Al Parker and Ray Bradbury’s “The Veldt”

(Last Updated On June 25, 2022)

We lost one of our earliest and most important American science fiction and fantasy writers a couple days ago when Ray Bradbury passed away.  I devoured Bradbury’s short story collections when I was in high school.  A few months ago, while researching the art of illustrator Al Parker, I encountered an illustration he’d done for Bradbury’s story The Veldt which I first read in one of those collections, The Illustrated Man.  Because the story (and the illustration) features a little girl, it is appropriate for this blog.  Initially I set it aside for a future post on Al Parker, but I decided this would be a better time to post it.

Bradbury was a man of immense heart and imagination, who wrote several now classic stories and novels, including the anti-censorship masterpiece Fahrenheit 451.  Battling censorship is of course an issue very dear to me.  R.I.P. Ray Bradbury—you will certainly be missed.

And here’s a nice little summary of the story (that hints at the ending, in case you want to read it).

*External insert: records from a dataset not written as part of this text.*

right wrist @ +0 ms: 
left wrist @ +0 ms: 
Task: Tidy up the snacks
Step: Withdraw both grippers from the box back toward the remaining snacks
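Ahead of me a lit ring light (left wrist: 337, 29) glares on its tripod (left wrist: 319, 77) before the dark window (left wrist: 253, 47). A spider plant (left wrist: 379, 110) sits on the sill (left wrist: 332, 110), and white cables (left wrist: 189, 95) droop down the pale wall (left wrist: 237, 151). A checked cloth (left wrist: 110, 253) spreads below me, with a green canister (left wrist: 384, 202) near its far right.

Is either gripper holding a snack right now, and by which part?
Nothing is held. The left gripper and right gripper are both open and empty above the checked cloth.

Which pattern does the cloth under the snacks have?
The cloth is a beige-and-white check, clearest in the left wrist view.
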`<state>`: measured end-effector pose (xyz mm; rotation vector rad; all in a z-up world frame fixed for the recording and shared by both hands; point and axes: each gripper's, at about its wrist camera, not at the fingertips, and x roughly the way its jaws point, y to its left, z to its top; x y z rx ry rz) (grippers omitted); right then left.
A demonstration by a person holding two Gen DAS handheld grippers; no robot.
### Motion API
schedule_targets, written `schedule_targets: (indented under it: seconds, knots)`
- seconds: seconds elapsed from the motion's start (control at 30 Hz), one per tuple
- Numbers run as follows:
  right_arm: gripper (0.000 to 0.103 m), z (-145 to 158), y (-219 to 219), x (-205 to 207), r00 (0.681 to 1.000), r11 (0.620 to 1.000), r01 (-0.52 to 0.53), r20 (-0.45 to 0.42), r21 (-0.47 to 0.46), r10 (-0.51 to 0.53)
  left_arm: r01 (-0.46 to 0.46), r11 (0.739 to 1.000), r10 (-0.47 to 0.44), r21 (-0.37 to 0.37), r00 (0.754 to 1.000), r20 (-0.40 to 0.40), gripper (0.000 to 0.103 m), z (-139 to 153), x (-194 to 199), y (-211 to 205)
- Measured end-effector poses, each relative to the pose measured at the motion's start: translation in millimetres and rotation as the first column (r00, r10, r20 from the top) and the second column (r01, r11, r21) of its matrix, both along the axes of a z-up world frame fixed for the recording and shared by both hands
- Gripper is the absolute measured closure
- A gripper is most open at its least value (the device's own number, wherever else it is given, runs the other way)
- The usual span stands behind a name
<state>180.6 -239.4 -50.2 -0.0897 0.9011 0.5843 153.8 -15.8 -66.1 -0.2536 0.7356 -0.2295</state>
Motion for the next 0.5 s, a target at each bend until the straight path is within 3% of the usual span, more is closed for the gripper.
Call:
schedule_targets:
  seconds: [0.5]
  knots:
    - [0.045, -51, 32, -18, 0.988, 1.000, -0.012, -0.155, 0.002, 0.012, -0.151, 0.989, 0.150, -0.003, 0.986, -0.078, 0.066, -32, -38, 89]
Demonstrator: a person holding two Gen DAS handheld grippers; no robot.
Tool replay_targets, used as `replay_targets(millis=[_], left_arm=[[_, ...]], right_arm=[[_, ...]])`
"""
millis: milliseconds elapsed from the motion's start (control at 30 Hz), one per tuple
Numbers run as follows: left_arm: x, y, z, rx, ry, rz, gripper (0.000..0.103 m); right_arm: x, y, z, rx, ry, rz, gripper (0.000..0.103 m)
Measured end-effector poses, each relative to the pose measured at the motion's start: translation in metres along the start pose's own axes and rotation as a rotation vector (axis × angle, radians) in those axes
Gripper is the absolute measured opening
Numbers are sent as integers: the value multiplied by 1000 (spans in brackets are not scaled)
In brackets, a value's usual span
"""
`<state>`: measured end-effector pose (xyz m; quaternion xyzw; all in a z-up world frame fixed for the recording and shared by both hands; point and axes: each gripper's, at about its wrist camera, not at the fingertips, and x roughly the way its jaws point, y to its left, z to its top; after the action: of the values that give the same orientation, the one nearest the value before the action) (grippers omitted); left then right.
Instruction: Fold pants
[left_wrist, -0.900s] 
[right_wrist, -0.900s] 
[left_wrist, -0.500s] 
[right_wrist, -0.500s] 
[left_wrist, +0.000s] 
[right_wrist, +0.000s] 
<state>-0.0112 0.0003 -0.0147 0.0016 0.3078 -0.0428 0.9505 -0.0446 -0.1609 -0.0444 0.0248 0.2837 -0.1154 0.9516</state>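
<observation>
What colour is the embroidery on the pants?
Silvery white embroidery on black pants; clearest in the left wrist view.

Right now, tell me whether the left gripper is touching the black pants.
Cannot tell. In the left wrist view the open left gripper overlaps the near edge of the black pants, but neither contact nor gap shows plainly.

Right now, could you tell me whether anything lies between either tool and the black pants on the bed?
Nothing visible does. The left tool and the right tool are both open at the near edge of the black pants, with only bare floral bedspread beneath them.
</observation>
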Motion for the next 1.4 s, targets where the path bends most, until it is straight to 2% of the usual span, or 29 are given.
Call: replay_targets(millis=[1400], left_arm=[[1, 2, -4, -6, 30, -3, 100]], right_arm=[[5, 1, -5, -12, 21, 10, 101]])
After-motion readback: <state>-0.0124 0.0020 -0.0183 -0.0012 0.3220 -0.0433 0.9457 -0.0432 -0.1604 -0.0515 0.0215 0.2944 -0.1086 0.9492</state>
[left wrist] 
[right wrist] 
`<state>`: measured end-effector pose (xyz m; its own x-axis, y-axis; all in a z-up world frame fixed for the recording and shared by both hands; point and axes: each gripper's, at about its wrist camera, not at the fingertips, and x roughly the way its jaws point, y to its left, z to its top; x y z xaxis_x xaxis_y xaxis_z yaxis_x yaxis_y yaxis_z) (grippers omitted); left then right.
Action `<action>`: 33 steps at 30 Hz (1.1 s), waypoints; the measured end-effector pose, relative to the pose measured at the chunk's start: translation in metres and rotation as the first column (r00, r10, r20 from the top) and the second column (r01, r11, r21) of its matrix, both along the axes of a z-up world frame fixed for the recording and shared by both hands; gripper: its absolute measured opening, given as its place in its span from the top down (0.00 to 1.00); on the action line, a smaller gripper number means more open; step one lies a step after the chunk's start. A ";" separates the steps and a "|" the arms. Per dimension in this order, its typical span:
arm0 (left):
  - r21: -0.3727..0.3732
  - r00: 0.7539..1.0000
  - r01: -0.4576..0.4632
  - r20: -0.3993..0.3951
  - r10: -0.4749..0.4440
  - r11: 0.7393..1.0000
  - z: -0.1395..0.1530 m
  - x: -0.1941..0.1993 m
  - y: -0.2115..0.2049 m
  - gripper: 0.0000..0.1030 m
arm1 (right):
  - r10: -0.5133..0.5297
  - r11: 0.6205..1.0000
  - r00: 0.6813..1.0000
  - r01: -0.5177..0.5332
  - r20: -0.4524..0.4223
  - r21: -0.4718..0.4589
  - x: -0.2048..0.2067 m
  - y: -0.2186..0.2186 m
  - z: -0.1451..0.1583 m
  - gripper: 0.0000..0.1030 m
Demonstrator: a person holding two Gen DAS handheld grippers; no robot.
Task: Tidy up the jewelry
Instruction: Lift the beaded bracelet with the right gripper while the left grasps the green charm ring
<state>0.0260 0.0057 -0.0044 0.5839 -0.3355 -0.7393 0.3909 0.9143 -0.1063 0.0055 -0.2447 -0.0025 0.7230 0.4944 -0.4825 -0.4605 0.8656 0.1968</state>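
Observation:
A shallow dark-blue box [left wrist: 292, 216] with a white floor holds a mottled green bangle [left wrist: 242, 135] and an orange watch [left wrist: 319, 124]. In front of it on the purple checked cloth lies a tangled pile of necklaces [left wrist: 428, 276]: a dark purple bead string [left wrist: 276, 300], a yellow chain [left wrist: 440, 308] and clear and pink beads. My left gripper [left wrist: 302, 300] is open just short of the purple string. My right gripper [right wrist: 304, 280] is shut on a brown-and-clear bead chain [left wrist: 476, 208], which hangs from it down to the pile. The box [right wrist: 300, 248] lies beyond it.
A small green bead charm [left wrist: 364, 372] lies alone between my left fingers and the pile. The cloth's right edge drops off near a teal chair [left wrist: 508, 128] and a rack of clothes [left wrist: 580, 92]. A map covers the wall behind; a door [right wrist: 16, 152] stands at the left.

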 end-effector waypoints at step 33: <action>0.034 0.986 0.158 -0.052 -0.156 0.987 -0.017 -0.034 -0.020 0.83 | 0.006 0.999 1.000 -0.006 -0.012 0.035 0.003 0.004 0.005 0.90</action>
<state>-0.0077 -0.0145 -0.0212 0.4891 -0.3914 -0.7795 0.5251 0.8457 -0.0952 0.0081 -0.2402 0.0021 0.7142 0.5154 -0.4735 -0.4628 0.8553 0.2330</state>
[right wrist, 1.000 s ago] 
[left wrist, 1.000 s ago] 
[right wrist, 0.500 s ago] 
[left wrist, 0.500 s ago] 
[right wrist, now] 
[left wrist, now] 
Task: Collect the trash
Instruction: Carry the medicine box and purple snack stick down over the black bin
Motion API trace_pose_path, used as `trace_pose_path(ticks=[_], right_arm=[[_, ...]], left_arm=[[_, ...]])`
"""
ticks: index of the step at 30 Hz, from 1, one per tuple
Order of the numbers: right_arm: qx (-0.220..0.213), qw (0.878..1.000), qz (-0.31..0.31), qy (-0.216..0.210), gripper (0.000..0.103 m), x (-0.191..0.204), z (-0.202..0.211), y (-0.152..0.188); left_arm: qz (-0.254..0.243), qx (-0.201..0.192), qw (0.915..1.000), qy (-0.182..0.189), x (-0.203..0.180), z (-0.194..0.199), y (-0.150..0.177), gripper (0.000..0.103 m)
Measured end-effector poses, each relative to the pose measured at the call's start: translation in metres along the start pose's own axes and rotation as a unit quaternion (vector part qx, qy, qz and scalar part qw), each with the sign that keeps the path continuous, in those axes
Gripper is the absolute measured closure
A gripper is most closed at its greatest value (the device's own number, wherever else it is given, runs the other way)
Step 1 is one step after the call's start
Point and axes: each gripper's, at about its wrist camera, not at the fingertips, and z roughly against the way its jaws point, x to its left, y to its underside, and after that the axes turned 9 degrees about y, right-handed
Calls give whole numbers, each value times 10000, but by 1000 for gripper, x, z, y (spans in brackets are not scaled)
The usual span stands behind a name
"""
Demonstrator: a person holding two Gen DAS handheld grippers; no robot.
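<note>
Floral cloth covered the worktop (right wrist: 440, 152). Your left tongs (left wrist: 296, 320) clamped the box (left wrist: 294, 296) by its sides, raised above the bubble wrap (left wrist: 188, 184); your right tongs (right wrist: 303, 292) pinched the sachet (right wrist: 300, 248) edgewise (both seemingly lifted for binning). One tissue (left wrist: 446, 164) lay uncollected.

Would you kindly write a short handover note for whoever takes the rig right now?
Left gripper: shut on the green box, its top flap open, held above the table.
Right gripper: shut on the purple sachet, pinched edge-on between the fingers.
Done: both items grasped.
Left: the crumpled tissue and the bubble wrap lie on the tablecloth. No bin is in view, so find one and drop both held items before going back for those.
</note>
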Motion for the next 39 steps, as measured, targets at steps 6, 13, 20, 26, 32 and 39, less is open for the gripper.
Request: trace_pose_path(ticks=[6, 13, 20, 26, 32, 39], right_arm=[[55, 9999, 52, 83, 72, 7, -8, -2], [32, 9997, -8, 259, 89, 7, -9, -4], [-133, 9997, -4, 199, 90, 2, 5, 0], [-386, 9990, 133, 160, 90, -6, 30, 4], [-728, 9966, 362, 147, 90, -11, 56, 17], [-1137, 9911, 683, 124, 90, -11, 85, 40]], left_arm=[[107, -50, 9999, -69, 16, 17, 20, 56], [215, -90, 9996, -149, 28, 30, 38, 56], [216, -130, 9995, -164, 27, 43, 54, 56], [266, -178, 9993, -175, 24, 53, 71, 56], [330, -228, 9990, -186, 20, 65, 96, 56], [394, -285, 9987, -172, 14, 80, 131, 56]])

Addendum: If you’d like to see something really cool that’s based on The Veldt, check out this sweet animated music video for Deadmau5’s song of the same name featuring vocals by Chris James.


Al Parker – Illustration for Ray Bradbury’s ‘The Veldt’ (1950)

Wikipedia: Al Parker (artist)


From Margaret Matchin on June 27, 2012
Hello, I would love to find the book with the Al Parker illustration in it. Can you tell me which one it is? there are a couple on E Bay, and I am trying to figure which one it might be…..thank you . Peggy

From pipstarr72 on June 27, 2012
Hi, Peggy. The illustration originally accompanied a printing of Bradbury’s story (under the title The World the Children Made) in the September 23rd, 1950 issue of the Saturday Evening Post. The story itself can be found easily today in the Bradbury anthology The Illustrated Man. As far as where the illustration might have been reprinted, I simply do not know. I encountered it on the internet and have not seen it elsewhere. It may be in a book of Al Parker’s work or it may not be. Sorry I could not be of more help.